EXERCISE INSTRUCTIONS -
From the listing below, work out how many lines contain "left"; the answer is that number and nothing more.

• • • • • • •

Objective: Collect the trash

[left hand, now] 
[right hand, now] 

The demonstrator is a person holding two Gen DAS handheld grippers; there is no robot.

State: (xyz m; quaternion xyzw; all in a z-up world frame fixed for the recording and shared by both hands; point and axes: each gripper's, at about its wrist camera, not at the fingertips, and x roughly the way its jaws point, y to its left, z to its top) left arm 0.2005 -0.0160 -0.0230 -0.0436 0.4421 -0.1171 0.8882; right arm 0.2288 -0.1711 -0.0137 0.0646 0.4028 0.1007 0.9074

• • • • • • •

RESPONSE -
2